Fußgänger leben in Berlin noch immer gefährlicher als Autofahrer. Zwar hat die Anzahl der Verkehrstoten 1997 gegenüber den Vorjahren weiter abgenommen. Nach wie vor stellen Fußgänger jedoch den größten Teil der Unfallopfer. Von den 85 Verkehrstoten, die die Polizei bis Ende Oktober 1997 zählte, waren 37 Fußgänger, 17 Radfahrer, 7 Motorradfahrer und 3 Kinder. Die Zahl der tödlich verunglückten Autofahrer beträgt 21.

Die im Vergleich zu anderen Bundesländern hohe Zahl der tödlich verunglückten Fußgänger und Radfahrer bezeichnete Karsten Schlüter, bei der Landesschutzpolizei für verkehrspolizeiliche Grundsatzangelegenheiten zuständig, als „Berliner Phänomen“. Dazu gehöre auch, daß unter den getöteten Fußgängern die Zahl der Senioren mit 26 besonders hoch ist. Schlüter betonte deshalb, bei der Arbeit der Polizei künftig die „Schwächsten im Straßenverkehr“ noch besser schützen zu wollen.

Gleichwohl sind nach Angaben der Polizei oftmals die Fußgänger und Fahrradfahrer selbst Verursacher schwerer und tödlicher Verkehsunfälle. Bei den 2.887 Unfällen mit Fußgängerbeteiligung, sagt Schutzpolizist Schlüter, haben in 1.542 Fällen die Fußgänger den Unfall verursacht. In weiteren 246 Fällen habe Fußgänger eine Mitschuld getroffen. Auch bei Unfällen, bei denen Alkohol mit im Spiel war, waren in 147 von 188 Fällen die Fußgänger die Unfallverursacher. Die Schlußfolgerungen der Polizei: Mit präventiven Großaktionen wie der jüngsten Kampagne in Prenzlauer Berg „Radfahrer – Täter oder Opfer“ wollen die Straßenverkehrshüter die Hauptbetroffenen vor sich selbst schützen.

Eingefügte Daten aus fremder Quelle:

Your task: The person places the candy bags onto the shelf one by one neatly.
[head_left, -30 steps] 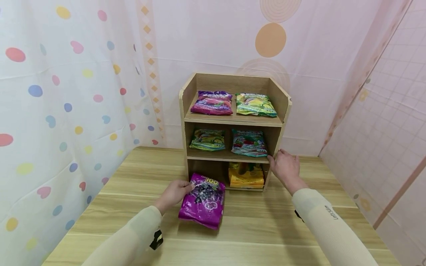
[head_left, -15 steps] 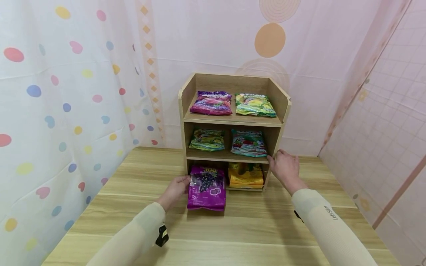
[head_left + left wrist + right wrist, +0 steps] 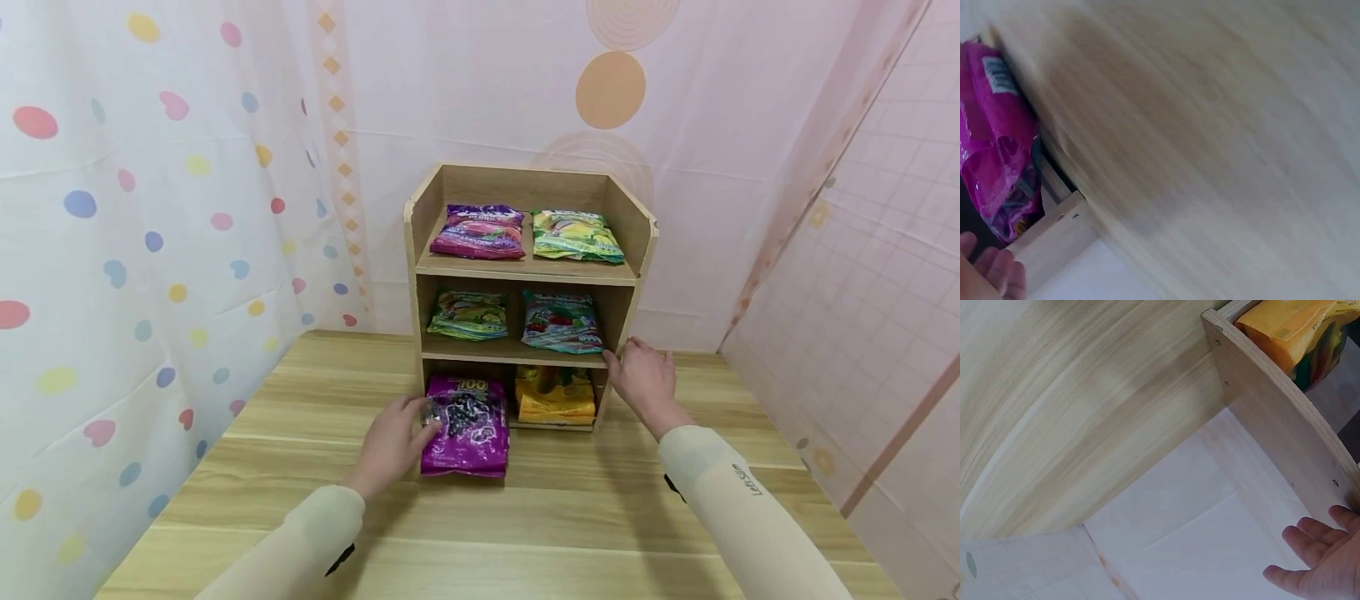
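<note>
A purple candy bag (image 3: 467,437) with grapes on it lies partly in the lower left compartment, its near end sticking out past the front. My left hand (image 3: 393,442) is at its left edge, thumb over the bag's side in the head view. In the left wrist view, loosely bent fingers (image 3: 999,265) show beside the bag (image 3: 997,137) without being wrapped round it. My right hand (image 3: 645,375) rests at the right side of the wooden shelf (image 3: 525,360), thumb at its front edge. The right wrist view shows its other fingers (image 3: 1313,537) extended and spread by the side panel.
A yellow bag (image 3: 555,404) occupies the lower right compartment. Above it, a green-yellow bag (image 3: 468,317) and a teal bag (image 3: 561,323) share the middle tier. On top lie a magenta bag (image 3: 480,233) and a yellow-green bag (image 3: 576,237). Wooden table (image 3: 480,550) below; curtains behind.
The purple candy bag has moved up and away into the lower left compartment, straightening and settling down. My left hand's pinch on its edge has loosened. The right hand has stayed put.
</note>
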Demonstrator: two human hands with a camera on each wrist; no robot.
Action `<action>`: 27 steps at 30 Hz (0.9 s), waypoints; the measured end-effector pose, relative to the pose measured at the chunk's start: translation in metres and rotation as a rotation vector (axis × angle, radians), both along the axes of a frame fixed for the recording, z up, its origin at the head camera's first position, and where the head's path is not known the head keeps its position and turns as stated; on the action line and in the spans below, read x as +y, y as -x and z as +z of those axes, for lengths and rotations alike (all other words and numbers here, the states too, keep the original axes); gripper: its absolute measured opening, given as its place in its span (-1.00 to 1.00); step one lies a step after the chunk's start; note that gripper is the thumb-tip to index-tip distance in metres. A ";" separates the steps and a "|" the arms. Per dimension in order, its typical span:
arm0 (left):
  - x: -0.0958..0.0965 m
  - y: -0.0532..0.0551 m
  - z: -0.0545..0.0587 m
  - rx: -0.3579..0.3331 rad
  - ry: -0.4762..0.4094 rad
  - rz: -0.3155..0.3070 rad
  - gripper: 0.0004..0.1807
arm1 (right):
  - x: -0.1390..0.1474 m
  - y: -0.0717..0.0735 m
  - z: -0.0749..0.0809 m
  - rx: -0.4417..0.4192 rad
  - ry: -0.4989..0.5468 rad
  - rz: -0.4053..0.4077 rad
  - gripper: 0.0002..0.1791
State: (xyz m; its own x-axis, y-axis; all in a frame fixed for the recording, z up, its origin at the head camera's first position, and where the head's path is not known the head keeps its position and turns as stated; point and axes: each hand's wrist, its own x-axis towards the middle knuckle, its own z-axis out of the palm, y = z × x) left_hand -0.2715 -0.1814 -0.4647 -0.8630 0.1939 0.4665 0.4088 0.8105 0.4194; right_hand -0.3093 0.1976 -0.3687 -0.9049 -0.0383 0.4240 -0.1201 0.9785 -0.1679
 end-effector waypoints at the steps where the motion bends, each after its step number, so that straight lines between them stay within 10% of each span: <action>1: 0.001 -0.001 0.000 0.047 0.059 -0.007 -0.41 | 0.000 0.000 0.000 0.001 0.002 0.000 -0.42; 6: 0.008 -0.006 -0.001 0.197 0.275 -0.068 -0.40 | 0.000 -0.001 0.000 0.007 0.005 -0.001 -0.42; 17: 0.015 -0.012 -0.010 0.226 0.612 -0.230 -0.10 | 0.001 0.000 -0.002 0.026 -0.010 0.010 -0.44; 27: 0.017 -0.010 -0.011 0.323 0.681 -0.225 -0.36 | 0.000 0.000 -0.002 0.023 -0.008 0.010 -0.43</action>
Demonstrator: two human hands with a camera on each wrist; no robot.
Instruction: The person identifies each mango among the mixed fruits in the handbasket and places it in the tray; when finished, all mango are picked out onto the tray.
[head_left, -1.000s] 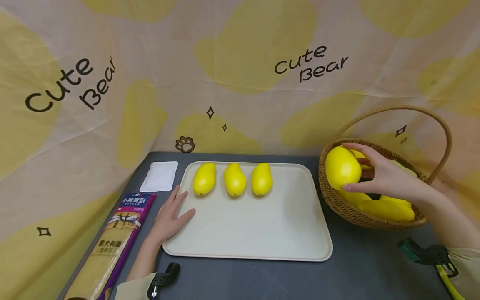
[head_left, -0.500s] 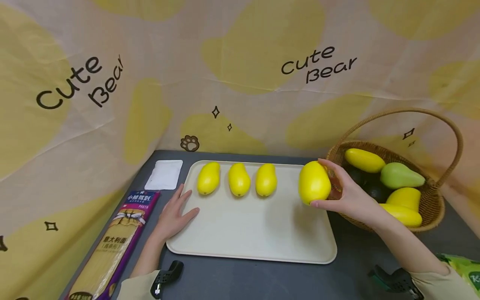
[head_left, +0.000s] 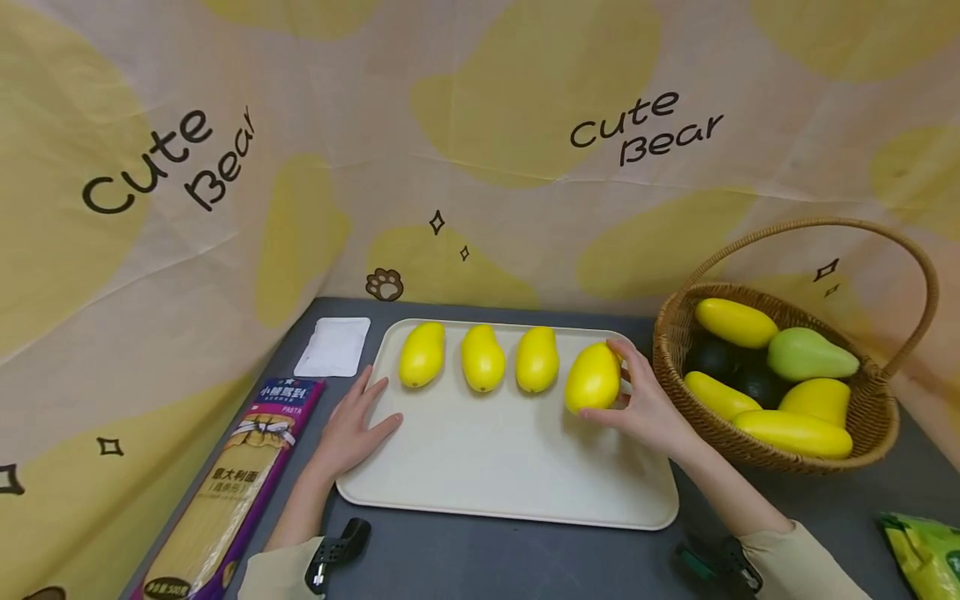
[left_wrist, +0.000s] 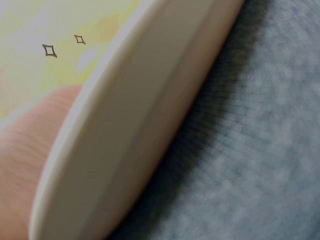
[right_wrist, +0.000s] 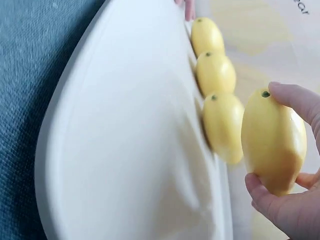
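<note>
My right hand grips a yellow mango between thumb and fingers, at the right part of the white tray. In the right wrist view, the held mango shows its small dark stem spot near a digit. Three more mangoes stand in a row along the tray's back edge: one at the left, one in the middle and one beside the held one. My left hand rests on the tray's left rim with fingers straight. Close up, the left wrist view shows the tray's side.
A wicker basket with a tall handle stands to the right, holding a green pear, dark round produce and several yellow pieces. Left lie a pasta pack and a white packet. A green bag lies front right.
My right hand has carried the mango left out of the basket and down to the tray, beside the row of three. My left hand has stayed on the tray's left rim.
</note>
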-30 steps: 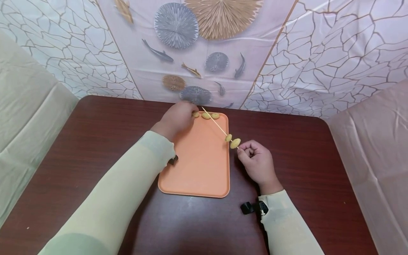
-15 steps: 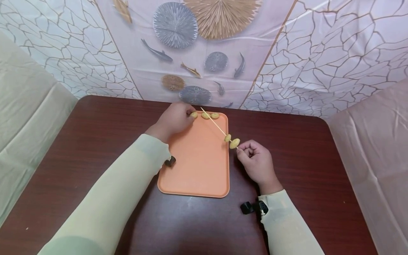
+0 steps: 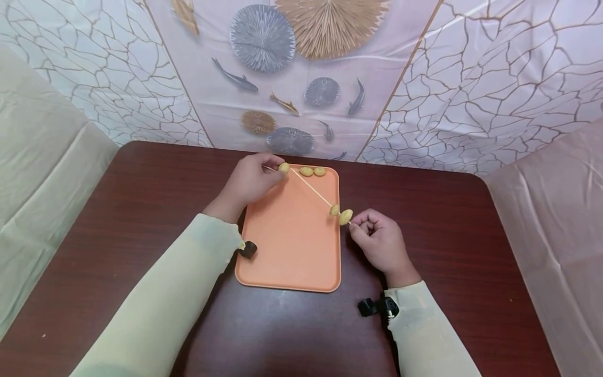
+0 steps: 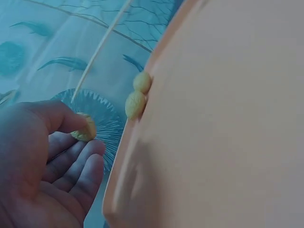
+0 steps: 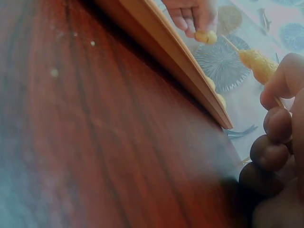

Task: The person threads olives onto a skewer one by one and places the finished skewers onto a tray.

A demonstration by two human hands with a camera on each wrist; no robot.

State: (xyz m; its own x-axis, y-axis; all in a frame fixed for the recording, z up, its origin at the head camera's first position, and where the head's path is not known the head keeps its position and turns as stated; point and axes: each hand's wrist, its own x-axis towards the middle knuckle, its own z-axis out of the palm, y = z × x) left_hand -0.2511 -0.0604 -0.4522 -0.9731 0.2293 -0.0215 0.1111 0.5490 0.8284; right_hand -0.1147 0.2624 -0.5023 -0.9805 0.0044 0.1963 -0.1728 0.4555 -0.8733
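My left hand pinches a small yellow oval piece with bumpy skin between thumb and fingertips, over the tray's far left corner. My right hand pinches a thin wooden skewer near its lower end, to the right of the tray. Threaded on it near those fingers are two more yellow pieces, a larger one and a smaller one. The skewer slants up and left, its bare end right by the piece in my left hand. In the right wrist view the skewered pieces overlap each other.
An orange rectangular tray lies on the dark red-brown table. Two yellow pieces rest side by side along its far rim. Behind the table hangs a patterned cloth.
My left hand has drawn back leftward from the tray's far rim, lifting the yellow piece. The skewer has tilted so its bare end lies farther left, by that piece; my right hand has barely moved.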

Beim Allgemeinen Deutschen Fahrrad-Club (ADFC) stößt die polizeiliche Schuldzuweisung freilich auf erhebliche Kritik. „Die Polizei soll endlich mit ihrer Rüpelradler-Kampagne Schluß machen“, forderte ADFC-Sprecher Benno Koch. Hauptursache der tödlich verunglückten Radahrer seien noch immer unübersichtliche Kreuzungen und Fahrradwege auf dem Gehweg. Fast die Hälfte aller tödlichen Unfälle geschehe im Zusammenhang mit Lkws. Die beste Politik, die Straßen für Radfahrer sicherer zu machen, so Koch, sei eine vernünftige Angebotsplanung wie die Umsetzung des Veloroutenkonzepts. Koch forderte außerdem, daß die Polizei endlich mit dem ADFC in Sachen Unfallverhütung zusammenarbeite.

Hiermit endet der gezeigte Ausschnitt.